Genome-editing technologies that correct specific mutations represent a transformative new approach for treating genetic disorders. Despite its widespread use in mouse models of disease, and in cell lines, the Boye lab was the first to demonstrate the effects of CRISPR/Cas9 mediated gene editing in somatic cells of non-human primate. Their results were recently published in Human Gene Therapy.

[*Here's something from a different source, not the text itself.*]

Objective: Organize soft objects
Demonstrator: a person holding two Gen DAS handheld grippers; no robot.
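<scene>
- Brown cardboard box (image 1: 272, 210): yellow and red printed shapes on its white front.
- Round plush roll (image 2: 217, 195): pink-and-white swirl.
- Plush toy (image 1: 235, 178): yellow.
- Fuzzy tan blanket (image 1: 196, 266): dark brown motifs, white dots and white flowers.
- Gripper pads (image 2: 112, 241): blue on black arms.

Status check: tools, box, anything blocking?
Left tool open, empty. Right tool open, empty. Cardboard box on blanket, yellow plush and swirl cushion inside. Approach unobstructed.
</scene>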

Mutations in GUCY2D, the gene encoding retinal guanylate cyclase‐1 (retGC1), are the leading cause of autosomal dominant cone‐rod dystrophy (CORD6). Significant progress towards clinical application of gene replacement therapy for Leber congenital amaurosis (LCA) due to recessive mutations in GUCY2D (LCA1) has been made, but a different approach is needed to treat CORD6 where gain of function mutations cause dysfunction and dystrophy. The CRISPR/Cas9 gene editing system efficiently disrupts genes at desired loci, enabling complete gene knockout or homology directed repair. We used Adeno associated virus (AAV)‐ delivered CRISPR/Cas9 to specifically edit/disrupt this gene’s early coding sequence in mouse and macaque photoreceptors, in‐vivo, thereby knocking out retGC1 expression, and demonstrably altering retinal function and structure. Neither pre‐existing nor induced Cas9‐specific T cell responses resulted in ocular inflammation in macaques, nor did it limit GUCY2D‐ editing. Our results show, for the first time, the ability
to perform somatic gene editing in primate using AAV‐CRISPR/Cas9 and demonstrate the viability this approach for treating inherited retinal diseases in general, and CORD6 in particular.